A 1ª Turma do Tribunal Superior do Trabalho (TST) manteve a condenação da empresa Ouroeste Bioenergia Ltda. a reintegrar um tratorista diagnosticado com depressão grave, prejuízos cognitivos e ideação suicida, após reconhecer que a demissão foi discriminatória. O trabalhador foi dispensado apenas oito dias após retornar de internação psiquiátrica.
Histórico de afastamentos e demissão relâmpago
O tratorista trabalhou na empresa por cerca de 10 anos e, ao longo de 11 anos, enfrentou um grave transtorno depressivo com episódios recorrentes de ansiedade e transtornos de personalidade, acumulando sete afastamentos. Laudos médicos juntados ao processo indicavam inclusive a necessidade de internação psiquiátrica e o uso contínuo de medicamentos psicoativos.
A dispensa ocorreu oito dias após o retorno do trabalhador da última internação — realizada para estabilização do quadro depressivo —, circunstância que, para o TST, evidencia o caráter discriminatório da demissão.

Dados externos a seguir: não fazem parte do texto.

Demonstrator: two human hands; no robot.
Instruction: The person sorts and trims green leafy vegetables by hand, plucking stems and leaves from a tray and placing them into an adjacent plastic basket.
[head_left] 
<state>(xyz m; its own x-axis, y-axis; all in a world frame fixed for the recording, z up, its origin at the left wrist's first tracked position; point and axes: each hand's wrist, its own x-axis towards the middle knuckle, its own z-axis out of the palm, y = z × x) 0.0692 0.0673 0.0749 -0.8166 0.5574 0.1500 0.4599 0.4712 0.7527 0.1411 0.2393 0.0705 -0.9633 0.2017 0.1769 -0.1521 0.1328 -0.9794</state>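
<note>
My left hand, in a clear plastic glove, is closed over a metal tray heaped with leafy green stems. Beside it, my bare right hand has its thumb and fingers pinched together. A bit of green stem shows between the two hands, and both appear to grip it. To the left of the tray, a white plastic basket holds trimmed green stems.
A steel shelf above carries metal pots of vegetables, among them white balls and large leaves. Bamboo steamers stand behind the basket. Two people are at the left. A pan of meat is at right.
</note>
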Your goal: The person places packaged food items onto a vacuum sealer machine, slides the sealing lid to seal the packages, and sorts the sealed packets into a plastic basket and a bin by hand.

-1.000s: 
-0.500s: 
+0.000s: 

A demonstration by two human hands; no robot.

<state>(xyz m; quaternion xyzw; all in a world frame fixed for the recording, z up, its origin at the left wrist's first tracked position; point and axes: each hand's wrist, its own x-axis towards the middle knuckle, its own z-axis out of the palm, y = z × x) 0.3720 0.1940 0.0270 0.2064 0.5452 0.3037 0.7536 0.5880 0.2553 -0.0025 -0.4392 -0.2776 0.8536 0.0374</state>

Empresa alegou aptidão do trabalhador no momento da dispensa
Em sua defesa, a Ouroeste Bioenergia argumentou que a doença não tinha relação com o trabalho e que o empregado estava formalmente apto, tanto pelo INSS quanto pelo serviço médico da empresa, no momento da dispensa. A empresa também apontou que os cartões de ponto demonstravam que o trabalhador exerceu suas funções normalmente nos oito dias entre o retorno e a demissão.
Contudo, a perícia judicial constatou que o empregado apresentava lentificação do pensamento, prejuízo relevante de memória, alteração psicomotora, sentimentos depressivos intensos e uso contínuo de medicações psicoativas — quadro clínico grave que pesou na decisão do tribunal.
Instâncias divergiram antes do TST pacificar o caso
O juízo de primeiro grau negou o pedido do trabalhador, entendendo que a depressão não gerava estigma ou preconceito e que não havia indício de ato discriminatório. Já o Tribunal Regional do Trabalho da 15ª Região (Campinas/SP) reformou a sentença, reconhecendo a gravidade da doença e condenando a empresa à reintegração do empregado e ao pagamento de indenização de R$ 6 mil.
TST aplica tese vinculante sobre dispensa discriminatória
O ministro Amaury Rodrigues, relator do recurso, destacou que o conjunto probatório demonstrou a gravidade do quadro clínico, incluindo pensamentos de morte e ideação suicida verbalizada. Com base nisso, aplicou a jurisprudência consolidada do TST, reafirmada no Tema 254, que estabelece a presunção de discriminação na dispensa de empregado portador de doença grave que gere estigma ou preconceito.
A decisão reforça o entendimento de que doenças psiquiátricas graves, como a depressão com ideação suicida, se enquadram na proteção contra dispensa discriminatória prevista na legislação e na jurisprudência trabalhista brasileira.